Required work
Set down all of the data that follows word for word, without the images.

Stored data entries
•••
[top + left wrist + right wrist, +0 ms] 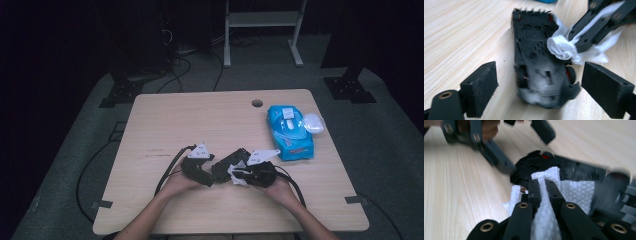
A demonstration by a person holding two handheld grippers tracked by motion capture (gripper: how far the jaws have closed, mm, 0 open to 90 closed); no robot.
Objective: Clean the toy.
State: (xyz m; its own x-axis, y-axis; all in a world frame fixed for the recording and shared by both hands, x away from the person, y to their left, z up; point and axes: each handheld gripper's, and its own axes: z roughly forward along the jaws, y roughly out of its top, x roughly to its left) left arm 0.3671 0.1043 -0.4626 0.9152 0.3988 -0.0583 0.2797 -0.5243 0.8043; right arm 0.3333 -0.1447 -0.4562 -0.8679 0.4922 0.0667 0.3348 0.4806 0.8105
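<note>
Right claw clenched on wipe, left claw released around toy car, mid-table.

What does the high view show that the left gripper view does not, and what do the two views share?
High view: the blue pack of wipes, the table's hole, both forearms and the floor stands behind.

Left gripper view: the toy car lies upside down, underside facing the camera, between the left gripper's open jaws without touching them.

Both: the wooden table, the car, and the right gripper shut on a white wipe pressed to the car.
</note>
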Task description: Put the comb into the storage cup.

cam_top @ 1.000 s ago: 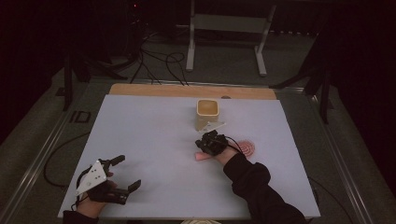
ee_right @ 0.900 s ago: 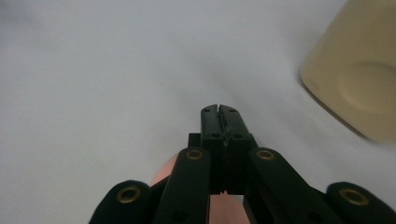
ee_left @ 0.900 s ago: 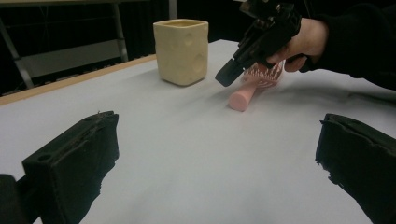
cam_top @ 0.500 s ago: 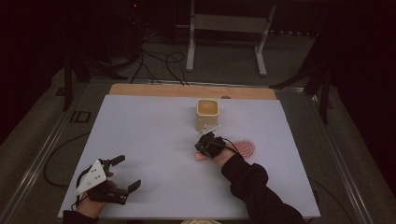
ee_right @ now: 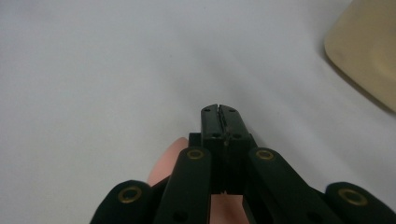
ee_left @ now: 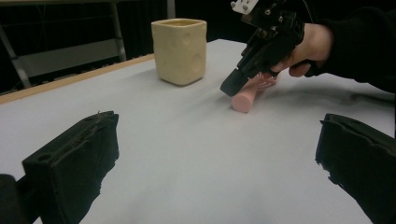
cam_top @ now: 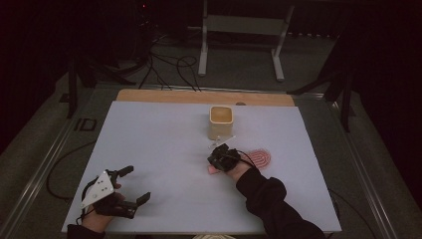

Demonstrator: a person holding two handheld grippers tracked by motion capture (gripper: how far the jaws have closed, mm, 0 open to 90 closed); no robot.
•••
Response to the task
[top + left wrist + right wrist, +0 ms] 
A demonstration by a person holding two handheld grippers tracked by motion capture (gripper: how far the jaws have closed, mm, 0 open to 90 closed); no robot.
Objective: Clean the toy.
State: (xyz m; its own x-axis, y-axis; all in a world frame fixed for the recording and shared by both hands, x away from the person, y to their left, z up; point and axes: each handheld gripper's, and its own axes: z roughly forward along the jaws, y roughly out of its top, x roughly to its left) left arm 0.3671 0.1043 -0.4626 0.9152 0.3988 -0.0583 0.2797 -0.5243 0.8043; right arm 0.3333 -0.1447 -0.4562 -0.8679 0.4922 0.0667 0.3348 0.4806 0.8105
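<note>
Right claw clenched on wipe, left claw released around toy car, mid-table.

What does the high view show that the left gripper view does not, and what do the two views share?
High view: the blue pack of wipes, the table's hole, both forearms and the floor stands behind.

Left gripper view: the toy car lies upside down, underside facing the camera, between the left gripper's open jaws without touching them.

Both: the wooden table, the car, and the right gripper shut on a white wipe pressed to the car.
</note>
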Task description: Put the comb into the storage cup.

cam_top @ 1.000 s ago: 
ee_right @ 0.900 s ago: 
ee_left @ 0.900 s ago: 
cam_top @ 0.500 s ago: 
ee_right @ now: 
ee_left @ now: 
cam_top @ now: 

Demonstrator: a person holding two handheld grippers tracked by motion capture (gripper: how far the jaws have closed, mm, 0 open to 90 closed); no robot.

The exercise asks for nothing further.